WHAT YOU SHOULD DO :: Each line that includes "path" must be copied from the records.

Items from a dataset ::
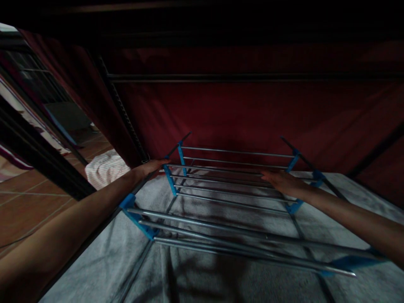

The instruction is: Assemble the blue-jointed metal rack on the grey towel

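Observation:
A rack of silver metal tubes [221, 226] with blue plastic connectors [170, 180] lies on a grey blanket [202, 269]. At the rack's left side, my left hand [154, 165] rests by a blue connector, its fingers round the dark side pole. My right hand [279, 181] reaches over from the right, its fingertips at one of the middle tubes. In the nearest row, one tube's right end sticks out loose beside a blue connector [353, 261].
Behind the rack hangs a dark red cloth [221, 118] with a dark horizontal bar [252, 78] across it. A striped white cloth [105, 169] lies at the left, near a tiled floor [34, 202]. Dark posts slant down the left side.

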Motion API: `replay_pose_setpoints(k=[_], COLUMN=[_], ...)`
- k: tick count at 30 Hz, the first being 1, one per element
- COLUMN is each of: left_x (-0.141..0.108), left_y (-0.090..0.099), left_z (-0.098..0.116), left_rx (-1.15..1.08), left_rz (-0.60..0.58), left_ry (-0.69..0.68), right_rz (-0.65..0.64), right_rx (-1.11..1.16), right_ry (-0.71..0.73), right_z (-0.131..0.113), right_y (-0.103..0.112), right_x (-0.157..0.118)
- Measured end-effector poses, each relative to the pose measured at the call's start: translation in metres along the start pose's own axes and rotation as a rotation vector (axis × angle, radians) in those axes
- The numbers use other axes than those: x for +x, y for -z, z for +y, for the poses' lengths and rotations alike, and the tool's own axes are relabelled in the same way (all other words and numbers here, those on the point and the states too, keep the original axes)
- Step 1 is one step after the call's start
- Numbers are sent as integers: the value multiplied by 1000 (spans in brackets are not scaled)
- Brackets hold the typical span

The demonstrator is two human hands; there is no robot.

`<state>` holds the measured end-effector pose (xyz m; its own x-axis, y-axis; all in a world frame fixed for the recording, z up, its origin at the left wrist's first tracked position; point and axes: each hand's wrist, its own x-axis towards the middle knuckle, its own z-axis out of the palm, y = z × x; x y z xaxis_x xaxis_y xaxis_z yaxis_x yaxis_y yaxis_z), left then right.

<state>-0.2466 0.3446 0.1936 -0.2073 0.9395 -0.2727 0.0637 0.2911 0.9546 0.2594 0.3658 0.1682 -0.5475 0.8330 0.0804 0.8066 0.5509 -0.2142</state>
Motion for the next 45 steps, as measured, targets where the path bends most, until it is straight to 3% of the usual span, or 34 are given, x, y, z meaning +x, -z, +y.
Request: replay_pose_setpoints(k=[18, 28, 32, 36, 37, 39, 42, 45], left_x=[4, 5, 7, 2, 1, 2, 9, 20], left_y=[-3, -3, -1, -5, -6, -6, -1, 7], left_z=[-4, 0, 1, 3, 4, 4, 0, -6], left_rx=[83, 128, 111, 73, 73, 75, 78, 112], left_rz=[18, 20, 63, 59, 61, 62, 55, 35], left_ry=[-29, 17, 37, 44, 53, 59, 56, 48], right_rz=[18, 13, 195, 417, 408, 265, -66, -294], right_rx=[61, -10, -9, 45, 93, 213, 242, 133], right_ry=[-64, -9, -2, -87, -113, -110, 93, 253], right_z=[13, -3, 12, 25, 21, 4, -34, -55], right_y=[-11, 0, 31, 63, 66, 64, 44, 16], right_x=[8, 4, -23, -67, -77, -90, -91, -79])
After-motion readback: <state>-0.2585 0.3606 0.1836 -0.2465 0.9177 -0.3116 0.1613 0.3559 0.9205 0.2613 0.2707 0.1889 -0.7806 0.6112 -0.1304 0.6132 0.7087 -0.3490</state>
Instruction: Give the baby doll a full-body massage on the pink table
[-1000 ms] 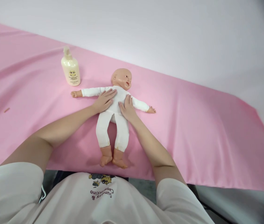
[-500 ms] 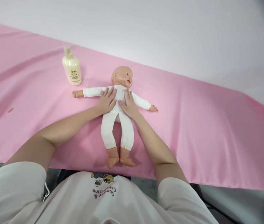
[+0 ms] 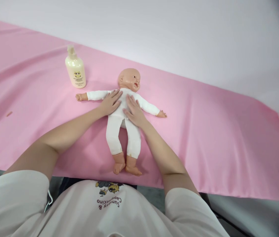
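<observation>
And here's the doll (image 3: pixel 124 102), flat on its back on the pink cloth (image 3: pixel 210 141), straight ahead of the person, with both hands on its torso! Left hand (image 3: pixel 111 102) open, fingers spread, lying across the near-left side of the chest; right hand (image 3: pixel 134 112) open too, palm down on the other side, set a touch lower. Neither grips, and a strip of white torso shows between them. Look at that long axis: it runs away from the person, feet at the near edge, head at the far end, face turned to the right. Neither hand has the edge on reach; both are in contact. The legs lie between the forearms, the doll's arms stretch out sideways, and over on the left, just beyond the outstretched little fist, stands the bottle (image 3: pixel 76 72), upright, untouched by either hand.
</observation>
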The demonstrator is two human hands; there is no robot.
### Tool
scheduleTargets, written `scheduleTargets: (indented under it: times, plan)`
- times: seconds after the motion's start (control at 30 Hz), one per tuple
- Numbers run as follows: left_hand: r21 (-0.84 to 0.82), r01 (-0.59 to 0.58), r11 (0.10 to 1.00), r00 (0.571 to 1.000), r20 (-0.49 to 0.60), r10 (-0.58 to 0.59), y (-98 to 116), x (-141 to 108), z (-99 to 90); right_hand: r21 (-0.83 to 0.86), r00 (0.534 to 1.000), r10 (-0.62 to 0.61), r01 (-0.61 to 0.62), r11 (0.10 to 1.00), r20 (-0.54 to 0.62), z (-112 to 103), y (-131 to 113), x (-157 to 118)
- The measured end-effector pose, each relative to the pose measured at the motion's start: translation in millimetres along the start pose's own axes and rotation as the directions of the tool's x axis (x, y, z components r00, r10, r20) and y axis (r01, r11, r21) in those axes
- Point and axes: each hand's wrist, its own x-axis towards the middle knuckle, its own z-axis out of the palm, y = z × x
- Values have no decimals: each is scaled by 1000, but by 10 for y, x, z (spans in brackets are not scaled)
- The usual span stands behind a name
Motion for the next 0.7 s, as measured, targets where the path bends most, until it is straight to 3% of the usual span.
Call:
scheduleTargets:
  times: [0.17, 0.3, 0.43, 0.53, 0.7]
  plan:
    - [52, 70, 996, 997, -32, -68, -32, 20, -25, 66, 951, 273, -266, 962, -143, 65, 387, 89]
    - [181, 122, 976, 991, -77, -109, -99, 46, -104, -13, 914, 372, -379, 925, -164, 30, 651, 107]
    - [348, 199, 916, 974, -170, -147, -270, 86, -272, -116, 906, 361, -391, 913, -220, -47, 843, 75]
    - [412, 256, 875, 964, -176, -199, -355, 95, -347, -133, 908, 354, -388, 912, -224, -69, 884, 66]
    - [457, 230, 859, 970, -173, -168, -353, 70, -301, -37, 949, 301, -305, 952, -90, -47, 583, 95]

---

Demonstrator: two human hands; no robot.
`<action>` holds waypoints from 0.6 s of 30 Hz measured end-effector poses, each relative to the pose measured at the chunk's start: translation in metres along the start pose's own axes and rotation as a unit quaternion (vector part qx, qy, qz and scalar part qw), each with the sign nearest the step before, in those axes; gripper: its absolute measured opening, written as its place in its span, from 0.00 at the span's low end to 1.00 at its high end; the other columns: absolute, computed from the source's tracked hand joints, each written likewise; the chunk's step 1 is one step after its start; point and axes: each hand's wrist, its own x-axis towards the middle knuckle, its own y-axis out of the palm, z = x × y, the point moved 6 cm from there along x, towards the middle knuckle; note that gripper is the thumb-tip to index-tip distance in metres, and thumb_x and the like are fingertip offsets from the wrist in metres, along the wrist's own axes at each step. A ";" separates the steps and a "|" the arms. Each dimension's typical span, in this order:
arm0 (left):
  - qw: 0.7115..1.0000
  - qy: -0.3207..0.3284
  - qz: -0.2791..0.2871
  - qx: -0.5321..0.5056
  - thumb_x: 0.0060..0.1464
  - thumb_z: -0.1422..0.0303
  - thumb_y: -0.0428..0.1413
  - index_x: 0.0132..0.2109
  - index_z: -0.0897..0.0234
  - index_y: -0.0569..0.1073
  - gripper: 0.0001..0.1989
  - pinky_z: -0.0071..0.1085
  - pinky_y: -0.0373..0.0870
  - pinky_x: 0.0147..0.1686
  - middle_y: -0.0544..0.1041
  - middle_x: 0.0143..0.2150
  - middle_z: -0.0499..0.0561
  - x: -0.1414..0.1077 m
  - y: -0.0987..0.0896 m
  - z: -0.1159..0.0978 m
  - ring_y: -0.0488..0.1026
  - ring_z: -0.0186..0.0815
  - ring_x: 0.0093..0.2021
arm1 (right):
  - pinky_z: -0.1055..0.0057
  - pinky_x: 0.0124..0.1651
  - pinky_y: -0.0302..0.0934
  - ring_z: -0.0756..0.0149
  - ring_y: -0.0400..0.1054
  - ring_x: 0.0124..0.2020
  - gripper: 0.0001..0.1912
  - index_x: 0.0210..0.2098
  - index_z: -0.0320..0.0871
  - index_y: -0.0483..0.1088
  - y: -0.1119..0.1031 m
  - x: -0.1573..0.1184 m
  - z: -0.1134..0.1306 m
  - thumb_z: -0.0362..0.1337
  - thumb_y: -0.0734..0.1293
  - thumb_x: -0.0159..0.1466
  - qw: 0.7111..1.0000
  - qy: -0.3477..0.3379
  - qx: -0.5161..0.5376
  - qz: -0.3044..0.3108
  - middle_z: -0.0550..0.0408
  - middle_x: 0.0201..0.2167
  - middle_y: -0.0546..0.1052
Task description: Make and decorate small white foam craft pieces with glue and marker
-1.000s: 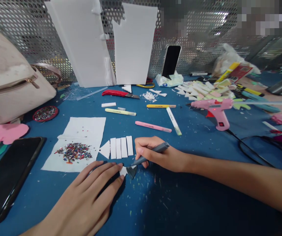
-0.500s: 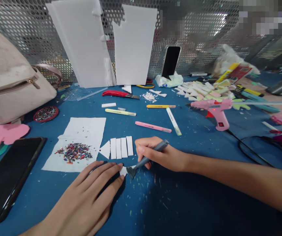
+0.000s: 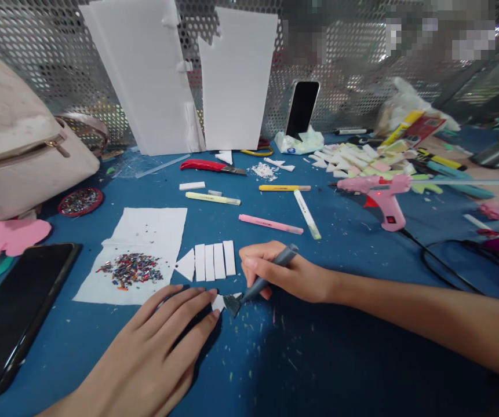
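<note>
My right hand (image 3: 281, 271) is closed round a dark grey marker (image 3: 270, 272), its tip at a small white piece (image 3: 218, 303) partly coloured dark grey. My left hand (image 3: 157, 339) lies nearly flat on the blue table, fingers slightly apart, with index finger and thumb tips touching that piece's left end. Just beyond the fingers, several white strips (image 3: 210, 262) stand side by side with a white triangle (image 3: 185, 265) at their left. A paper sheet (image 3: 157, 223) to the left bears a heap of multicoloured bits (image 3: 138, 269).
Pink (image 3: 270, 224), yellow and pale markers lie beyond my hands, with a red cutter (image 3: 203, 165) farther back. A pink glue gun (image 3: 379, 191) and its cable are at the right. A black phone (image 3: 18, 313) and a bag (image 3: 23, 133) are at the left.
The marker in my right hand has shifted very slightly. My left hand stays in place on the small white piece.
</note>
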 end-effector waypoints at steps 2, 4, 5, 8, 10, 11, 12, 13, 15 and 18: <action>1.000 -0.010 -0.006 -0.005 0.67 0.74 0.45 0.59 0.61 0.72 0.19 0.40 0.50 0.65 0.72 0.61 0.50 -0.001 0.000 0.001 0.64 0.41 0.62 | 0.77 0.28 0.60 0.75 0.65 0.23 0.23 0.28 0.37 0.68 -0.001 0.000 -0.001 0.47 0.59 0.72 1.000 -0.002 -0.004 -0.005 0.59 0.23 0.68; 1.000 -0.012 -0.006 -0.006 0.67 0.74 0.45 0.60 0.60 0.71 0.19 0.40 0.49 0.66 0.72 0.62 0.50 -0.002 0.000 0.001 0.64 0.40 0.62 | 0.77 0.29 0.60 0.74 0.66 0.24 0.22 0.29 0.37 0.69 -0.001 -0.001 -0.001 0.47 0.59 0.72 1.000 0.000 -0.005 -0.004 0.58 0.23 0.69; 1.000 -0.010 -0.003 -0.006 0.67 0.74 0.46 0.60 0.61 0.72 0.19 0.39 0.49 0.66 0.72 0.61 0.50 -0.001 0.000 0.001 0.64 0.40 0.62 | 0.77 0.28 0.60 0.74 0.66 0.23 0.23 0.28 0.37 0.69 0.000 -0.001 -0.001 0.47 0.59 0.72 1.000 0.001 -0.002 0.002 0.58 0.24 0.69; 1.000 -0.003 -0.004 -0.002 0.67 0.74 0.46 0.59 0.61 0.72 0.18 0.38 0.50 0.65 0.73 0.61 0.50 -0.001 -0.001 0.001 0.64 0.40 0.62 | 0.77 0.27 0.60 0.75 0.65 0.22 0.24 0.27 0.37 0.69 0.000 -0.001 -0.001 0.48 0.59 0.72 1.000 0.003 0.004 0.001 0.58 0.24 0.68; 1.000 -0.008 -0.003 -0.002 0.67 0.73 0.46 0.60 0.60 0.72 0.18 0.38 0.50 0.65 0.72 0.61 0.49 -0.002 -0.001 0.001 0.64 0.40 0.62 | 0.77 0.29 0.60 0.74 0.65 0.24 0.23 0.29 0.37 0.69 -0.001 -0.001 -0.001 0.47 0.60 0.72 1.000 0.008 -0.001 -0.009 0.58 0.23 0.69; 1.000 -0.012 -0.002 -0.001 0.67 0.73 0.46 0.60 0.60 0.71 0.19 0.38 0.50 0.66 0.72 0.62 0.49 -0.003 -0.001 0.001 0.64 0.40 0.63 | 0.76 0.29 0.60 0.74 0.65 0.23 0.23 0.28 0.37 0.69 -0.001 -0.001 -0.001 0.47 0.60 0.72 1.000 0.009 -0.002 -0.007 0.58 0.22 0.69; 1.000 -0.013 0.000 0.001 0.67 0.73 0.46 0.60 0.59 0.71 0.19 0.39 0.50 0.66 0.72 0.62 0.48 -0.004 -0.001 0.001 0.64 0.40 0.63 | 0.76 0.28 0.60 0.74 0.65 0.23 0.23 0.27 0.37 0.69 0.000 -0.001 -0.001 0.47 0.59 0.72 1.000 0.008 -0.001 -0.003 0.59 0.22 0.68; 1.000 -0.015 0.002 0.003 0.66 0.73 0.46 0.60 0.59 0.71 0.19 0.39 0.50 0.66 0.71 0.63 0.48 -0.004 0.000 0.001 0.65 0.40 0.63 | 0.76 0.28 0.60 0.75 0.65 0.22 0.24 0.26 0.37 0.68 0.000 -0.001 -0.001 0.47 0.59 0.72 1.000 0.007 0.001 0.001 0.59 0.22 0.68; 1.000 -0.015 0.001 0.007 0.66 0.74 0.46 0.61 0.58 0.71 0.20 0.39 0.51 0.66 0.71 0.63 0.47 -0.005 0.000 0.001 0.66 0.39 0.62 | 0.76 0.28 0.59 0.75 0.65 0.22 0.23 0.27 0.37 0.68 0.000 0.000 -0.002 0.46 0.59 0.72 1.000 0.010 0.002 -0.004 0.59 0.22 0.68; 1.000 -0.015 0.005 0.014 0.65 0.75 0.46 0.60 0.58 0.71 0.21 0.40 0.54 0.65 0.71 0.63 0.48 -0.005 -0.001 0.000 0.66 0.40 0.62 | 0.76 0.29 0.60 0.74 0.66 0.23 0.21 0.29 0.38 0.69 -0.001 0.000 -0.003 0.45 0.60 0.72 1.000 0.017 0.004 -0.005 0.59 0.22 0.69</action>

RESULT OF THIS EXERCISE ::
Motion for the next 45 steps, as measured, targets where the path bends most, until it is straight to 3% of the usual span, or 34 are given, x, y, z meaning +x, -z, +y.
Motion for the next 0.7 s, as measured, targets where the path bends most, until it is straight to 3% of the usual span.

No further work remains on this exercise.